## What the task requires
Print the listing below exactly, leaving nothing out.

## Supplied information
========================================

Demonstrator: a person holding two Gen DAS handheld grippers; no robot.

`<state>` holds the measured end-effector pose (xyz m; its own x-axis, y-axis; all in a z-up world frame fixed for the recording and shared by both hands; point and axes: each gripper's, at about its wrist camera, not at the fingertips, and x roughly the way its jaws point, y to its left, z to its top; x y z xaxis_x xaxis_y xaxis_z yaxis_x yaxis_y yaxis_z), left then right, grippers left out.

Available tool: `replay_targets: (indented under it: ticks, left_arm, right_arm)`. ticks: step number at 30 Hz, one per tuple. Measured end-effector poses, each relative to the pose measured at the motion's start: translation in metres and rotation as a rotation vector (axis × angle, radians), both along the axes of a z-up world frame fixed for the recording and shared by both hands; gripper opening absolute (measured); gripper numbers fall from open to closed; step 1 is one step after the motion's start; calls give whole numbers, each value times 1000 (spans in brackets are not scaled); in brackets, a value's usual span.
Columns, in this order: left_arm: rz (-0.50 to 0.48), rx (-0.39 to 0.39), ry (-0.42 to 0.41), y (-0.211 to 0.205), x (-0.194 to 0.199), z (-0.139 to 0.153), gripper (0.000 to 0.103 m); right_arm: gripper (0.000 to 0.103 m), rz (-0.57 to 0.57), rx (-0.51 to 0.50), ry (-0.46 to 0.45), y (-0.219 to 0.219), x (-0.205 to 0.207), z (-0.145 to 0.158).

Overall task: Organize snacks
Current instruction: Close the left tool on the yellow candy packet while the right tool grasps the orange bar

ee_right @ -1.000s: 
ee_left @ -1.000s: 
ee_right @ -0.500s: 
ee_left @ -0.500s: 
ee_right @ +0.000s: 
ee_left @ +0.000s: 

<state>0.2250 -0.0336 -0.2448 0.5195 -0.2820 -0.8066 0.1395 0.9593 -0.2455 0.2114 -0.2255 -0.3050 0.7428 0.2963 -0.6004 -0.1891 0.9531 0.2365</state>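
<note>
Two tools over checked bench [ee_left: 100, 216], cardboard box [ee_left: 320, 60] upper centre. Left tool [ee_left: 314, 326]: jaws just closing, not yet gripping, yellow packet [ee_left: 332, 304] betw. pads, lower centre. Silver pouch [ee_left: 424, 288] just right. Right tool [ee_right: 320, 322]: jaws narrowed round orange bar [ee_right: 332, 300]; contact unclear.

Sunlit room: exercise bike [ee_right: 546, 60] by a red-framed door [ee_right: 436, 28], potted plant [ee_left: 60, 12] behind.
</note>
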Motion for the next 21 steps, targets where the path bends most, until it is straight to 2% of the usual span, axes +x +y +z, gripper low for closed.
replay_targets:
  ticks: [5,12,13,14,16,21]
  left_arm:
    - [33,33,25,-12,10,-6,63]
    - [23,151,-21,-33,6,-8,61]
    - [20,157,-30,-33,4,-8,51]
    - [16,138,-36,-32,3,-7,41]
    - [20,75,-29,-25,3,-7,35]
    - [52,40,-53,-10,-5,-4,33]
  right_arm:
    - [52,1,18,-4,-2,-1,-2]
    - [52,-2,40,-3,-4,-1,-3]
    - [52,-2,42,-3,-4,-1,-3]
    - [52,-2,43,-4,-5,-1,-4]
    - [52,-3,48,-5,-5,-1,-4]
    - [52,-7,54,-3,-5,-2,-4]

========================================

## Task answer
Demonstrator: a person holding two Gen DAS handheld grippers; no robot.

`<state>` holds the measured end-effector pose (xyz m; its own x-axis, y-axis; all in a z-up world frame fixed for the recording and shared by both hands; point and axes: each gripper's, at about its wrist camera, not at the fingertips, and x roughly the way its jaws point, y to its left, z to its top; x y z xaxis_x xaxis_y xaxis_z yaxis_x yaxis_y yaxis_z), left then right, grippers left out.

Available tool: `replay_targets: (indented under it: ticks, left_arm, right_arm)`. ticks: step number at 30 Hz, one per tuple. Measured end-effector poses, each relative to the pose measured at the motion's start: translation in metres and rotation as a rotation vector (axis × angle, radians), both along the axes of a z-up world frame fixed for the recording and shared by both hands; gripper opening absolute (measured); gripper numbers fall from open to closed; step 1 is one step after the motion's start; calls give whole numbers, each value times 1000 (spans in brackets are not scaled); in brackets, a value's usual span.
Columns, in this order: left_arm: rz (-0.50 to 0.48), rx (-0.39 to 0.39), ry (-0.42 to 0.41), y (-0.211 to 0.205), x (-0.194 to 0.199), z (-0.139 to 0.153), gripper (0.000 to 0.103 m); right_arm: gripper (0.000 to 0.103 m), rz (-0.57 to 0.57), rx (-0.51 to 0.50), ry (-0.46 to 0.45), y (-0.219 to 0.219), x (-0.205 to 0.207), z (-0.145 to 0.158).

Overall task: Organize snacks
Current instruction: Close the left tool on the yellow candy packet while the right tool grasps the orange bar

ee_right @ -1.000s: 
ee_left @ -1.000s: 
ee_right @ -0.500s: 
ee_left @ -0.500s: 
ee_right @ +0.000s: 
ee_left @ +0.000s: 

<state>0.2250 -0.0336 -0.2448 0.5195 -0.2820 -0.8066 0.1395 0.9593 -0.2455 0.2114 -0.2255 -0.3050 0.7428 0.2963 -0.6004 -0.1891 0.9531 0.2365</state>
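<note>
Two tools over checked bench [ee_left: 100, 216], cardboard box [ee_left: 320, 60] upper centre. Left tool [ee_left: 314, 326]: jaws just closing, not yet gripping, yellow packet [ee_left: 332, 304] betw. pads, lower centre. Silver pouch [ee_left: 424, 288] just right. Right tool [ee_right: 320, 322]: jaws narrowed round orange bar [ee_right: 332, 300]; contact unclear.

Sunlit room: exercise bike [ee_right: 546, 60] by a red-framed door [ee_right: 436, 28], potted plant [ee_left: 60, 12] behind.
</note>
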Motion for the next 21 steps, targets where the path bends most, until it is straight to 2% of the usual span, axes +x +y +z, gripper low for closed.
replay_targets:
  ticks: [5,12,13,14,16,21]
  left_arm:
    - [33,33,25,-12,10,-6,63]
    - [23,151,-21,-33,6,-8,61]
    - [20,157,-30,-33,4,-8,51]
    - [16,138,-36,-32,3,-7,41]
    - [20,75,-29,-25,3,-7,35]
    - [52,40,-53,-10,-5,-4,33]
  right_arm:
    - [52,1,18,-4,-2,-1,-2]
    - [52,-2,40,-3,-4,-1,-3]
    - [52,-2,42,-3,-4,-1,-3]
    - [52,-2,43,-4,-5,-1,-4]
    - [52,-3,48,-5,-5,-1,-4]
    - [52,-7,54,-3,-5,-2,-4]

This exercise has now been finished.